"""Computing the Fisher given a single example."""
import os
import dataclasses
import functools
from typing import Dict, Optional, Sequence, Tuple, Union

import h5py
import numpy as np
import tensorflow as tf
from transformers import PreTrainedTokenizer

from em.fishers import diagonal
from em.util import hdf5_util
from em.util import hf_util

# typdefs:

# (indices, values, dense_shape)
SparseTensorInfo = Tuple[np.ndarray, np.ndarray, Tuple[int, int]]
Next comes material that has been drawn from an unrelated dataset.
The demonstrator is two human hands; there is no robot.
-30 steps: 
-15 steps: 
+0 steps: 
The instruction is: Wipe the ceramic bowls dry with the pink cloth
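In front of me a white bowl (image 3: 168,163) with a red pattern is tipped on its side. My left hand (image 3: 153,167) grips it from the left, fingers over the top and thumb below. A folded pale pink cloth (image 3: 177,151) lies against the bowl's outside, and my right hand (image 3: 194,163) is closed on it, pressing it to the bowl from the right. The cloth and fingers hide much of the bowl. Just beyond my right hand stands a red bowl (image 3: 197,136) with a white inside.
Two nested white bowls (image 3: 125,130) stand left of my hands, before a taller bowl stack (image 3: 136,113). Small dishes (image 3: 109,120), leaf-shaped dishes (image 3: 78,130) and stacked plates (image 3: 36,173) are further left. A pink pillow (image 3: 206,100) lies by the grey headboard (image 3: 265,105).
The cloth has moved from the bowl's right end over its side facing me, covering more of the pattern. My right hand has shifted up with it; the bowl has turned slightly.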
###############################################################################


def _to_coo_indices(fisher_indices):
    first_index = np.ones_like(fisher_indices) * np.arange(fisher_indices.shape[0], dtype=fisher_indices.dtype)[:, None]
    return np.stack([
        first_index.reshape([-1]),
        fisher_indices.reshape([-1]),
    ], axis=0)


def _save_h5_ds(group, name, ndarray):
    print(name, ndarray.shape, ndarray.dtype)
    ds = group.create_dataset(name, ndarray.shape, dtype=ndarray.dtype)
    hdf5_util.set_h5_ds(ds, ndarray)
    return ds


@dataclasses.dataclass
class PerExampleFlatFishers:
    """Utility class for interacting with saved per-example Fishers.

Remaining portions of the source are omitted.